Microsoft Dynamics 365 has been a game-changer for the pharmaceutical industry

More and more organizations are better able to control their machinery and minimize “time-to-insight” with Microsoft Dynamics 365 capabilities designed to help businesses gain total control of their data, offering integrated analytics and workflows. Microsoft dynamics for pharmaceutical companies lets businesses speed up the movement of goods, eliminate waste due to costly shelf-life expirations and returns, and improve production efficiency across their entire line. Microsoft Dynamics for pharmaceutical gives companies the ability to achieve the following:

1.Ensuring centralized Quality Control (QC) and regulatory support Organizations can use integrated quality controls and lot traceability to link raw materials through each operation of the production process. This helps accelerate and simplify compliance with regulatory agencies such as the U.S. Federal Drug Administration (FDA).

2.Managing better inventory more effectively Pull inventory in sequence, employing “best before” management, and enabling customer service to ship lots that arrive with the correct amount of shelf life remaining. Employ either first expiry/first-out (FEFO) or first-in/first-out (FIFO) calculations for inventory reservations, picking, reducing inventory and eliminating waste.

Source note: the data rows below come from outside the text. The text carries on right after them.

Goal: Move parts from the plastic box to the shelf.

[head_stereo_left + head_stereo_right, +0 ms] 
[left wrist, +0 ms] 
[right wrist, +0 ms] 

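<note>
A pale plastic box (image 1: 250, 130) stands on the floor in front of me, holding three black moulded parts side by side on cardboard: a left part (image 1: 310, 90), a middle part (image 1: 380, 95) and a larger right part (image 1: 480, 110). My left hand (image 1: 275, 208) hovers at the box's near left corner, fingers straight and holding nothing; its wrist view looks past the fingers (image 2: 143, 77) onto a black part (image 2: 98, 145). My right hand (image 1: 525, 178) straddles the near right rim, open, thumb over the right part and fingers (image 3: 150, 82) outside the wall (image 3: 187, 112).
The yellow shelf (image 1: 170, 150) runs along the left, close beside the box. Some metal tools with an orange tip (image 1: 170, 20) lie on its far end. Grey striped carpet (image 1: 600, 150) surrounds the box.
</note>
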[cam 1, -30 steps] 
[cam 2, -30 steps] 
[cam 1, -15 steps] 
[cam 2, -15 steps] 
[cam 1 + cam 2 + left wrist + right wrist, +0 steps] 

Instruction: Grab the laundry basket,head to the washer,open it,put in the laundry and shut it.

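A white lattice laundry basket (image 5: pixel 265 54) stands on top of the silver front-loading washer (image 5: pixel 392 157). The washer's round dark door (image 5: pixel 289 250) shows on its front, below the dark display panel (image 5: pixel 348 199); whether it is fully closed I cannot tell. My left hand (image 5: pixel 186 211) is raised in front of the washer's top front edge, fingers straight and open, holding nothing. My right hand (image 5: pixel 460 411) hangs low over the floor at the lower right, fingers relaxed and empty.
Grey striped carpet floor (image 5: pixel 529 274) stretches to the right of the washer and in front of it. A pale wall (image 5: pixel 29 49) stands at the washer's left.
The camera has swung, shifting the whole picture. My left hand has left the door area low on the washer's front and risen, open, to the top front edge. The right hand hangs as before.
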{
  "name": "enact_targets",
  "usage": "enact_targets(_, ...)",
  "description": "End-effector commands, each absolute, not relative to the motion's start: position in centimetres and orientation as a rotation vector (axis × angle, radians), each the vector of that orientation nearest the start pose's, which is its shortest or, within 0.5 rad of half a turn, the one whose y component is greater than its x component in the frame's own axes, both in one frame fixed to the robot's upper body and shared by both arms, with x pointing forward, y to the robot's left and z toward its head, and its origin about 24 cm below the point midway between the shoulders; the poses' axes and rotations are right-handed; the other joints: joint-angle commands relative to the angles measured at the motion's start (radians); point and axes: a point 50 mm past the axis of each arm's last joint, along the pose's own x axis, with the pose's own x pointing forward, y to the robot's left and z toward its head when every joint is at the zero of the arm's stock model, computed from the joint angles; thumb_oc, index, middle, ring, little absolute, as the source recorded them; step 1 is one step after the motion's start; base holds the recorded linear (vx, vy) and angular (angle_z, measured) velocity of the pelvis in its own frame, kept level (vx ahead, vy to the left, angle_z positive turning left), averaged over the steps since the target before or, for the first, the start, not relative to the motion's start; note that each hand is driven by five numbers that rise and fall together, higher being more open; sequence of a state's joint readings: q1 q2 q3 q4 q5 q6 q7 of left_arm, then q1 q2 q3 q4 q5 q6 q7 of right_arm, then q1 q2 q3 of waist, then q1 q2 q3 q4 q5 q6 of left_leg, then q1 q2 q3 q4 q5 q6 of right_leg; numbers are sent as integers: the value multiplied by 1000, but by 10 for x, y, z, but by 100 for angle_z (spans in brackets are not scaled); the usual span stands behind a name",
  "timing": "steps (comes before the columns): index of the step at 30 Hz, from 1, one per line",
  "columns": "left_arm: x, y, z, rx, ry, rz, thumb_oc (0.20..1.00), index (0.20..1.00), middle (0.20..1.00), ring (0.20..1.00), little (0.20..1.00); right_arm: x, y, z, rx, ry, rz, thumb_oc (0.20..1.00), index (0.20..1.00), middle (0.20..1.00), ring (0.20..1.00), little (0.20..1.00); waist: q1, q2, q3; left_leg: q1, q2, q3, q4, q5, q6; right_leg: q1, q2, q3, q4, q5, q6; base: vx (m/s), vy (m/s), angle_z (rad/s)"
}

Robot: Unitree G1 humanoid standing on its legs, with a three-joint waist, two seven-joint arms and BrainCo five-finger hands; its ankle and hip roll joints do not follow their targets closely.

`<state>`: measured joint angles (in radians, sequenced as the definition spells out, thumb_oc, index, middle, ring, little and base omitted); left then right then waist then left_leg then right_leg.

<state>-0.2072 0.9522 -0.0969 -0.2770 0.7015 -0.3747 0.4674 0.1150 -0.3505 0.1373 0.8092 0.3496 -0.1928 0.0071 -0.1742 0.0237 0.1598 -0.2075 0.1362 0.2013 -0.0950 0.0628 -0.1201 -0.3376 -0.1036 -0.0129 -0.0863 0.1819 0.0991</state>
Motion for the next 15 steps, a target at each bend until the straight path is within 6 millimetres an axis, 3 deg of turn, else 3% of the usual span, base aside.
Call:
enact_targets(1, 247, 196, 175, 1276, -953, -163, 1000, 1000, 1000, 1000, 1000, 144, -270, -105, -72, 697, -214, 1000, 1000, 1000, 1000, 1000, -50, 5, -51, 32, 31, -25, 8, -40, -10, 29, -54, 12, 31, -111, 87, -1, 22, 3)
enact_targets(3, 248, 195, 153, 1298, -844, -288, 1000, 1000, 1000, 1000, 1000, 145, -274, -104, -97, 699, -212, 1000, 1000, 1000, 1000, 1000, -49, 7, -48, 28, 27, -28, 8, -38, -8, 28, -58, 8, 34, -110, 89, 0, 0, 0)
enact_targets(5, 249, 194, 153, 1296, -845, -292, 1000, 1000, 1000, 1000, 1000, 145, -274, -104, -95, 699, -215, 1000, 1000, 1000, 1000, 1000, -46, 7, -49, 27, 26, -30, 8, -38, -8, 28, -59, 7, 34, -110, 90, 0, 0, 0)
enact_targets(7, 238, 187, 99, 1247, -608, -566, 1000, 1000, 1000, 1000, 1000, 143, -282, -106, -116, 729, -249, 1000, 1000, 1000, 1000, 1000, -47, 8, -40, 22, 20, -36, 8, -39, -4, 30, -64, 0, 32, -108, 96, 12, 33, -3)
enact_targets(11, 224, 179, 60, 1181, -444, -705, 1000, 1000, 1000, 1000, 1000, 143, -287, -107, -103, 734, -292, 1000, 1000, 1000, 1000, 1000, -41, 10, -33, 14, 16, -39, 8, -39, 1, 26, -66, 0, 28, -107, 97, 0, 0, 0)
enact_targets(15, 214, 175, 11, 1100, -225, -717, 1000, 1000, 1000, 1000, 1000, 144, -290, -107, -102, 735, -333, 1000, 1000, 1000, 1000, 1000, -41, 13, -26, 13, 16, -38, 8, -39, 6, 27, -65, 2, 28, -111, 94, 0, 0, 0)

3.Conducting extensive audit trails Incorporate electronic signature functionality into existing business processes, providing complete visibility into batch production and audit trails.

4.Meeting GMP requirements Manage electronic quarantines, quarantine release by user and material type, printed material control/ obsolete components, lot control/ segregation, lot tracking, and drug and hazardous material reconciliation.

5.Improving production planning Accurately model the processing of costly ingredients to help minimize overruns and underruns. Shelf-life planning helps account for expiration dates during production and distribution.

6.Protecting recipes and formulas Dynamics 365 helps document various ingredients, storage requirements, manufacturing processes, pH values, particle size, and much more – all with the ability to review at any given moment. D365 lets you set security restrictions to ensure that only approved users are able to make changes, further protecting your critical assets.

Final Thoughts

As the pharmaceutical industry continues to evolve and grow, the need to understand and adopt intelligent technologies like Dynamics 365 becomes more and more apparent. Implementing solutions like Microsoft Dynamics 365 for pharmaceutical and other.

Pharmaceutical manufacturing ERP softwares is the best way for companies to maximize their asset availability and track machine reliability, letting them drive towards increased productivity, higher quality products and enhanced safety assurance.